Bulls note the Shanghai Composite Index trades on 19 times estimated earnings – pricey, but not exorbitant, and barely half the earnings multiple that prevailed at 2007’s market peak.

However, the stats are distorted by the heavy weighting of cheap banks in the Chinese index. Some 94 per cent of stocks are pricier than the index, according to a Bloomberg piece last week.

The median stock trades on 58 times estimated earnings – more than three times as expensive as the world’s biggest markets, and much higher than that seen in China itself at the 2007 market peak.

Don’t think that China’s market madness is confined to a few hot sectors or that the current bubble is somehow less significant than its 2007 predecessor.

China’s bulls, if you’ll pardon the pun, are talking bull.

Analysts are more inaccurate Wall Street analysts may be a more honest bunch than they used to be, but their forecasts still stink.

A new study, to be published in the CFA Institute’s Financial Analysts Journal, has found the regulatory clampdown in 2002 – a clampdown prompted by analyst scandals during the dotcom bubble and crash – has done nothing to improve profit forecasts. In fact, they’ve become worse.

Prior to the changes, the average earnings estimate was off by 33 per cent, compared with 35 per cent in 2013.

Forecasts did become more accurate in the immediate aftermath of the introduction of the regulations, the study says, but the improvement was short-lived.
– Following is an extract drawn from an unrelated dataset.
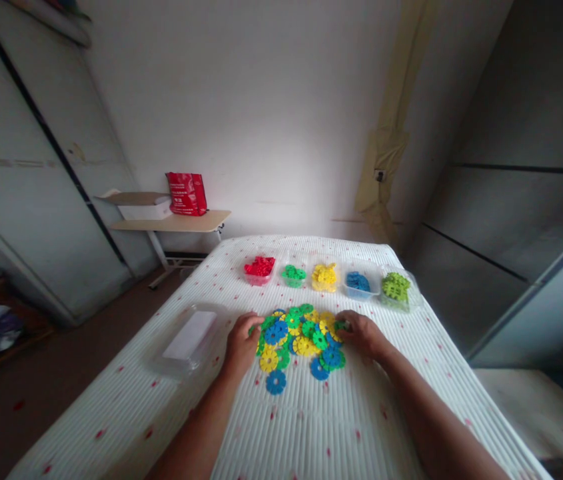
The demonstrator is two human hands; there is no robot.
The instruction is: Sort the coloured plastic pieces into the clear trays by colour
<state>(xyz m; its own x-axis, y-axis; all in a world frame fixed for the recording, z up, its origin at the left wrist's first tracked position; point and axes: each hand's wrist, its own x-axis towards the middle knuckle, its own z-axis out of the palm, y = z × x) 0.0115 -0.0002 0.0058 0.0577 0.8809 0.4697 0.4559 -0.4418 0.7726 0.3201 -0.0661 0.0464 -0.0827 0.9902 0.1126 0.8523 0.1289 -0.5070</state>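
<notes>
A loose heap of flower-shaped plastic discs [305,343] in blue, green and yellow lies in the middle of the table. My left hand [242,339] rests at the heap's left edge, its thumb and fingers apart and curved beside some green discs. On the opposite edge, my right hand [361,331] reaches in with bent fingers spread around a green disc [342,325]; no firm grip on it shows. Two blue discs, one of them a single blue disc [276,382], lie at the near side of the heap. The undersides of both hands are hidden.
Behind the heap stand clear tubs of red pieces [260,268], green pieces [294,275], yellow pieces [324,275], blue pieces [358,281] and lime pieces [396,287]. A clear plastic container [188,339] with a white slab lies left. A side table [181,222] holds a red bag [187,194].
</notes>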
Why? The poor quality of company reports is one reason. Another is that analysts, knowing they were being watched, briefly made “extra efforts” before slackening off as attention “waned” over time.

Whatever the reason, the conclusion seems clear: take earnings estimates with a proverbial pinch of salt.

Plunge in equity allocation Are ordinary US investors bailing out on stocks?

According to the American Association of Individual Investors (AAII), equity allocations plummeted last month.

There was a big jump to cash, with members’ stock allocations falling from 67.9 per cent to 57.8 per cent – the biggest monthly drop in nine years.

The data, based on a small sample size of AAII members, may be unreliable. After all, allocations rarely see large moves, especially when equity markets are in a state of relative calm.

Nevertheless, sentiment polls have been oddly bearish for months now.

The latest AAII allocations figures appear suspect, but they are further evidence that ordinary investors have become increasingly suspicious of this ageing bull market.

Good mood makes bad forecast Analyst forecasts are even worse around holidays, according to a new study.

The paper, entitled Mood and Analyst Optimism and Accuracy, examined US forecasts between 1982 and 2014.

It found that analysts were more positive and make “larger errors” around major holidays such as Thanksgiving or Christmas.

The simple explanation is also the most likely one, the authors concluded: analysts “are in a favourable mood under the holiday atmosphere”, resulting in “more optimistic and less accurate forecasts”.